**Task brief:** Give an exact copy of the data that follows, but none of its pictures.

BEGIN

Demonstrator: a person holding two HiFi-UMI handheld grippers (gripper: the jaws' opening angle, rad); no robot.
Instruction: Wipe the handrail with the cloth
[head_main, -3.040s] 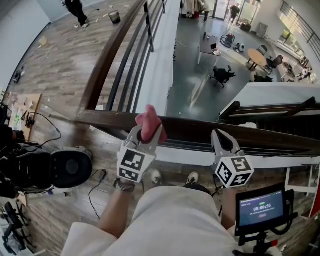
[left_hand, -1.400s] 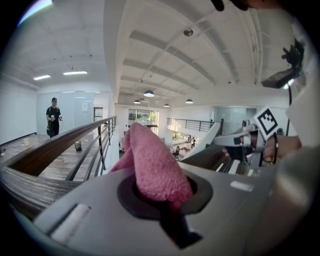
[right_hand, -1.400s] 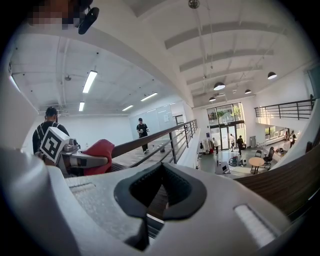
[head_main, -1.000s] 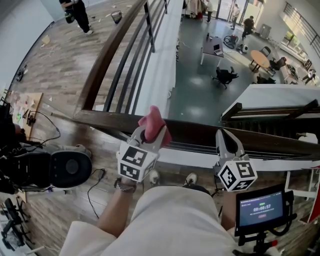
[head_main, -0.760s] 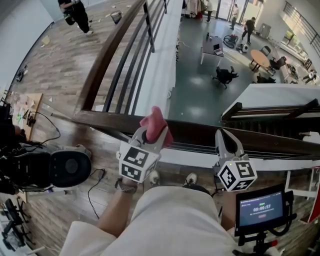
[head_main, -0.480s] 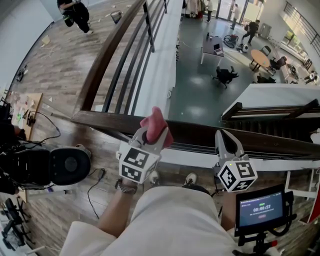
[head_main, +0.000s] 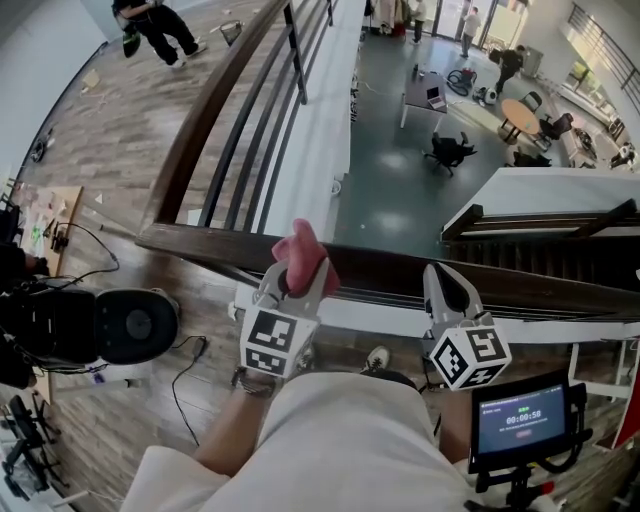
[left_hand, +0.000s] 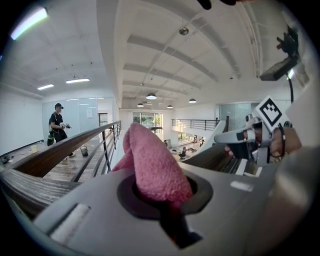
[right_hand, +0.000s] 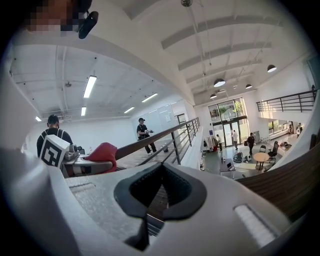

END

**Solution:**
Demonstrator: a person holding two HiFi-UMI handheld grippers (gripper: the jaws' opening angle, rad); no robot.
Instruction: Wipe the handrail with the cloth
[head_main, -3.040s] 
[left_hand, -1.400s] 
[right_hand, -1.400s] 
[head_main, -1.000s] 
[head_main, -0.760s] 
[head_main, -0.480s] 
[head_main, +0.000s] 
[left_hand, +0.000s] 
[right_hand, +0.000s] 

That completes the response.